Июнь-декабрь сорок первого | страница 18



- Ну, как?

- Отлично, - ответил я. - Будем печатать.

А когда Кирсанов ушел и я сам стал перечитывать оставленные им листки, меня постигло разочарование: стихотворный текст был не так хорош, как показался мне на слух. Пригласил наших редакционных знатоков поэзии. Все они единодушно сошлись на том, что стихи, мягко говоря, не удались, печатать их нельзя.

Трудным было последовавшее за тем объяснение с автором. С тех пор я взял за правило: внимательно прослушав стихи, непременно просить автора дать мне возможность самому вчитаться в текст - "попробовать на зубок"...

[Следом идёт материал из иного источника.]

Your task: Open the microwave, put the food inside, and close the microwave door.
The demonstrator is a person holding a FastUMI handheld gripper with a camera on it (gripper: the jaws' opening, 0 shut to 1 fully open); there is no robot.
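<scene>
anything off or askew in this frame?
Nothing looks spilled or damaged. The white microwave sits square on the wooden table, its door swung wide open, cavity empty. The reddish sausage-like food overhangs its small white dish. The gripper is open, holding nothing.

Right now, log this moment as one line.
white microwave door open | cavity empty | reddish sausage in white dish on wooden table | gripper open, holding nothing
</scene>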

Но вернусь к моей встрече с Кирсановым вечером 30 июня. Я ознакомил его с последней сводкой Совинформбюро, обратил внимание на гитлеровскую брехню об их потерях.

- Сможете откликнуться стихами?

- Попробую, - ответил поэт. - Только для этого мне нужно хотя бы два часа.

Получив мое согласие, он забрался в одну из свободных редакционных комнат, и вскоре оттуда по всему коридору загремел его зычный голос: так Кирсанов сочинял стихи. В полночь поэт принес мне свое сочинение. Мы напечатали его под заголовком "Насчет подсчета". Вот несколько строф из этого стихотворения:

Осоловелый глаз прищурив,

сел считать со свитой фюрер,

чтоб послать по радио

что-нибудь парадное.

Посмотрел насчет потерь,

подсчитал - и пропотел!

На бумагу смотрит кисло:

мол, откуда эти числа?

- Шнель, открыть мое бюро.

Шнель, подать мое перо!

...

Сеет фюрер нечистоты

ложью и подчистками.

Наши бомбы сводят счеты

с гадами фашистскими!

Бой идет одну неделю,

час настанет - все сочтем,

и фашистов

так разделим

что и корень

извлечем!

Стихотворные строки удачно состыковались и с передовой, и с сообщениями наших фронтовых корреспондентов, заверстанными на вторую полосу газеты. О содержании корреспонденции достаточно ясно говорят их заголовки: "Разгром танковой колонны неприятеля", "Истребитель Тирошкин сбил четыре самолета", "Части командира Егорова захватили 500 пленных", "Фашисты не выдержали штыкового удара"...

3 июля

Накануне поздно вечером мне позвонил секретарь ЦК партии А. С. Щербаков.

- Как газета?

- Заканчиваем. Скоро полосы пойдут под пресс, - доложил я бодро.

- Задержите первую полосу. Будет важный материал, - предупредил Александр Сергеевич.

Так бывало частенько. Это ныне центральные газеты, как правило, печатаются с вечера, чтобы к утру непременно поспеть к читателям. А в военное время сплошь да рядом утром только запускались ротационные машины.